■ To do
Pictures stay out, but every line of the data is copied exactly.

Dataset section START

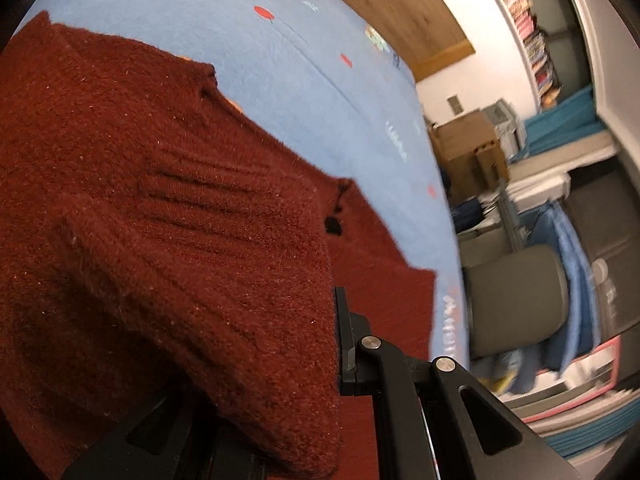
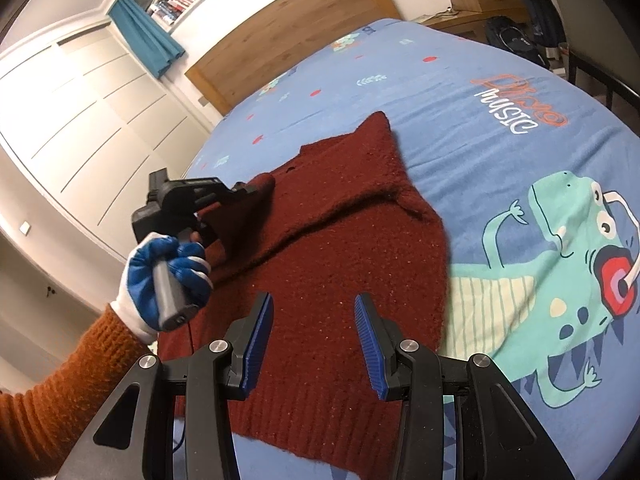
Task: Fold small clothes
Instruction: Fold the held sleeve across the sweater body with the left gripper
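We are in the middle of a fold, as we judge it: the left claw [image 2: 256, 189] is clamped shut on a sleeve of the dark red sweater [image 2: 344, 264] and carries that sleeve raised above the body of the garment, the knit draping over the claw in the left wrist view [image 1: 200, 240]. The gloved left hand [image 2: 168, 276] holds the tool's handle just off the sweater's left edge. The right claw [image 2: 314, 344] hangs over the sweater's ribbed hem with its blue pads [image 2: 258, 344] standing moderately apart and nothing between them. The sweater lies spread on the blue bed cover [image 2: 500, 168], to the left of the printed dinosaur [image 2: 560, 280], its right edge near the dinosaur's arm. Its long axis runs from the hem nearest the right claw up toward the wooden headboard [image 2: 288, 36], so the neck end points at the headboard; the far sleeve already lies folded in as a peak at that end. The next move, we think, calls for laying the lifted sleeve across the sweater's body, flat and without bunching, then letting go; the right claw could steady the hem meanwhile.
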Motion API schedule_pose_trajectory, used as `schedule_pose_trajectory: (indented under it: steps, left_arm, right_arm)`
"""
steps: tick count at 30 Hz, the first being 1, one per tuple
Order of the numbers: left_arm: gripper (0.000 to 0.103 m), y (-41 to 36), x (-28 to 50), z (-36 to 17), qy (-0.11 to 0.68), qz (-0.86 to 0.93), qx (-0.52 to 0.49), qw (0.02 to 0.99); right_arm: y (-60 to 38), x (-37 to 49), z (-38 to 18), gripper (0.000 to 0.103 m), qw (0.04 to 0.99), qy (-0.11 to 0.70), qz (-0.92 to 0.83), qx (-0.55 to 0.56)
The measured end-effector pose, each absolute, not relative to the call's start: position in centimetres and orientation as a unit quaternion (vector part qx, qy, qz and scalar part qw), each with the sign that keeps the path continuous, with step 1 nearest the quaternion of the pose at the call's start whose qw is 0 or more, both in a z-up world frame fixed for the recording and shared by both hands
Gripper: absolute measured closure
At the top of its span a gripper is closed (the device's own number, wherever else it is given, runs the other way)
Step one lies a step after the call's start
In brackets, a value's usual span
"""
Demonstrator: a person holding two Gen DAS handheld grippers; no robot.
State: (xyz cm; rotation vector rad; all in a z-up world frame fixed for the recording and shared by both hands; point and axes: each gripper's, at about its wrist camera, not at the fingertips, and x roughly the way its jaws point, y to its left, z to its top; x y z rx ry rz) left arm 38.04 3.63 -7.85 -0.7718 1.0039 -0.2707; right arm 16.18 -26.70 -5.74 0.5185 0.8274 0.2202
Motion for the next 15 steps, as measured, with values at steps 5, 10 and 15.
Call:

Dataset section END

■ Solution to this exercise
Task: Fold small clothes
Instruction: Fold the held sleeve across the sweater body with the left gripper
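We are in the middle of a fold, as we judge it: the left claw [image 2: 256, 189] is clamped shut on a sleeve of the dark red sweater [image 2: 344, 264] and carries that sleeve raised above the body of the garment, the knit draping over the claw in the left wrist view [image 1: 200, 240]. The gloved left hand [image 2: 168, 276] holds the tool's handle just off the sweater's left edge. The right claw [image 2: 314, 344] hangs over the sweater's ribbed hem with its blue pads [image 2: 258, 344] standing moderately apart and nothing between them. The sweater lies spread on the blue bed cover [image 2: 500, 168], to the left of the printed dinosaur [image 2: 560, 280], its right edge near the dinosaur's arm. Its long axis runs from the hem nearest the right claw up toward the wooden headboard [image 2: 288, 36], so the neck end points at the headboard; the far sleeve already lies folded in as a peak at that end. The next move, we think, calls for laying the lifted sleeve across the sweater's body, flat and without bunching, then letting go; the right claw could steady the hem meanwhile.
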Motion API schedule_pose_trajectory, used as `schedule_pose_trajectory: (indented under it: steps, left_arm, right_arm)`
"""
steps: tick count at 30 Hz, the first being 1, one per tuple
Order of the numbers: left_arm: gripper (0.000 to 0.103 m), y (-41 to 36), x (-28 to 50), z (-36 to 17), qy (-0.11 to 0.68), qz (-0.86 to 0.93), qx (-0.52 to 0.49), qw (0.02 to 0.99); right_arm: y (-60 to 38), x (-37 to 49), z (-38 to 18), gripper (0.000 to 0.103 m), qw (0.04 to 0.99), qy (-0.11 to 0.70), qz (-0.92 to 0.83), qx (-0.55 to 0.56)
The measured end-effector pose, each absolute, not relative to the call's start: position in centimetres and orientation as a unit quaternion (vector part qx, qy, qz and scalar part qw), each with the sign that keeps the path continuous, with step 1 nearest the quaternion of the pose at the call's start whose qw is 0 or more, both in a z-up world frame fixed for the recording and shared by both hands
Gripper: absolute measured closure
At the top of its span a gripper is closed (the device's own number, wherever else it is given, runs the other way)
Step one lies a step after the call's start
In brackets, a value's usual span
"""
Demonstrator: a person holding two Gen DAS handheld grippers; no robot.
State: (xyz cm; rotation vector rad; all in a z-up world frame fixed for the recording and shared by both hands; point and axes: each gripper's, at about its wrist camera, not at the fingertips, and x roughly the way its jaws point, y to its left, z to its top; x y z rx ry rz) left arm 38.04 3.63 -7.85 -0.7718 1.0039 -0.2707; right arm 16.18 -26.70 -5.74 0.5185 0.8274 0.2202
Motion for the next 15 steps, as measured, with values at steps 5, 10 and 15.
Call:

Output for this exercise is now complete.